A UNA PLAZA DE TOROS


El Halcón escudriña el borde de la montaña, oteando el valle que a sus pies se encuentra, contemplando el territorio que debe recorrer para cazar el alimento para sustentar a sus crías.
Se lanza al abismo y desde el aire, majestuosamente, contempla nubes blancas junto al ‘bollo’ que, con su frialdad, manda brioso al valle y sus gentes, que abrigadas realizan las tareas cotidianas.

Y arrojándose al aire que la sustenta, para escudriñar el terreno y buscar la carne deseada, para poder llevar a su nido el alimento que, con avidez, engullirán sus crías.
El halcón divisa la ciudad a sus pies que en circulo se sitúa rodeada de murallas,
con su río y su valle. Su castillo sobresale en un alto promontorio, resaltando sus castaños y su fuente, que en la plaza de los Fueros empotrada se hallaba.

Viejos, añejos y legendarios edificios la acompañan junto a su catedral bien remodelada.
Sobresaliendo de su recinto, uno chiquillos, con voces diminutas y briosas que reclaman con avidez su mirada: Dos por dos, cuatro, dos por tres, seis, seis por…
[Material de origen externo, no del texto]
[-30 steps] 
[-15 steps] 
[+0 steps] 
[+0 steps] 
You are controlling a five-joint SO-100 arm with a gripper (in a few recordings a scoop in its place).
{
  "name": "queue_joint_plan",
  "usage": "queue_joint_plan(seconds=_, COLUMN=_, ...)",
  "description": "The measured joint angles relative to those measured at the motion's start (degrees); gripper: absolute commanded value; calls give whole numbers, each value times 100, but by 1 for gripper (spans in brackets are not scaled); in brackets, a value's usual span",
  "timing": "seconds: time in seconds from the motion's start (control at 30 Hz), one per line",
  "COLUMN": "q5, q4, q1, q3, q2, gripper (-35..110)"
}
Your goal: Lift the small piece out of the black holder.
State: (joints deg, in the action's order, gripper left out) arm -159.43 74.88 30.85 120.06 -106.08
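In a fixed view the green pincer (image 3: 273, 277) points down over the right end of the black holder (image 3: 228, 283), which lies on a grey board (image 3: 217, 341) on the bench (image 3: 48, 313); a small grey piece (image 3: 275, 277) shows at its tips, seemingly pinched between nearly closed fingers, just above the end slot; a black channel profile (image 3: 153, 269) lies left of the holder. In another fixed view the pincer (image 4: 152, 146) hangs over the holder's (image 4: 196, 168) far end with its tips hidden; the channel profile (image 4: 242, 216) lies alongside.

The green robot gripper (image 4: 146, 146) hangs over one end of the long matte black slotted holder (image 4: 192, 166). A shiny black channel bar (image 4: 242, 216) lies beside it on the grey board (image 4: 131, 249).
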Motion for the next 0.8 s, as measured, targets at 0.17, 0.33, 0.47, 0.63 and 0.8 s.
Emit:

Pequeñas vocecillas cantando la tabla de multiplicar.
Resuenan los cánticos de los moradores que la habitan, retumban sus diminutas vocecillas; escuela que el halcón se lleva para contar a sus crías la buena nueva
de como unos retoños florecen en ella. Mientras, en la vieja torre del Ayuntamiento
una pareja de cigüeñas retocan el nido traqueteando con sus picos: el amor de la pareja.
En su deambular buscando a su presa fuera del recinto de la añeja ciudad divisa con curiosidad un círculo, en cuyo alrededor contempla a diminutas criaturas que practican sus recreos despreocupados y felices.

En la plaza se realizan unos juegos que ellos no pueden ver desde la calle. Su recinto alberga unos días señalados, las fiestas del ‘Ocho Mayo’ para la distracción de los que forman la comunidad que en su entorno se haya.
Toros bravos entran por la puerta grande. Gritos de júbilo, los ‘olés’, resuenan en su interior con algarabía, resoplando estruendosamente por el valle; transcurriendo una corrida de toros donde jóvenes figuras del toreo pasan año tras año por el recinto circular pisando la arena de su ruedo dando tardes de gloria, como en otras plazas así lo hicieron. Los maestros ‘Mazzantini’, ‘Bombita’, ‘Machaquito’, ‘Bocanegra’, ‘Cocherito de Bilbao’, ‘Manolete’… y muchos más, con sus pases de pecho, sus ‘chicuelinas’,

desplantes y verónicas y pases improvisados y con suerte. Acompañados por los clarines de la fiesta, que anuncian las partes de las que se compone la corrida
desde la faena del picador, las banderillas y la suerte de matar hasta terminar con la lidia, después que el protagonista de ella haya sucumbido por el acero de la  muerte.
Y después el matador la faena ha realizado, las mulillas al animal sacan arrastrándolo
por la puerta grande de la plaza.

El halcón divisa a lo lejos un pequeño conejo y lo contempla con sus ojos fijos, penetrantes, lo observa y se lanza como una flecha, sobresaliendo sus garras afiladas y dispuestas a arrebatar la presa de la tierra y elevarla al cielo azul. Dirigiendo su rumbo, rápido, al nido, que sus crías le esperan para saborear el alimento necesario.

Replegando sus poderosas alas, su garganta provoca un graznido de aviso y de gloria por el alimento conseguido, dejando la preciosa carga junto a los pequeños moradores de su nido que, ávidos de carne, la sujetan con sus garras y la desgarran con pericia.
Reposa satisfecho el halcón en una rama, contemplando gozoso como se sustentan sus retoños, divisando a lo dejos un árbol cuyas ramas no mece el aire; sujetando en su tronco a una señora que ha observado respetuosa lo acaecido en el relato.
Porque resulta que el halcón y su morada cohabitan junto a la señora que tanto nos ama.

La Virgen de La Antigua junto a su nido mantiene su guarida, refugio donde nos observa, nos guía, nos consuela y que nos ama.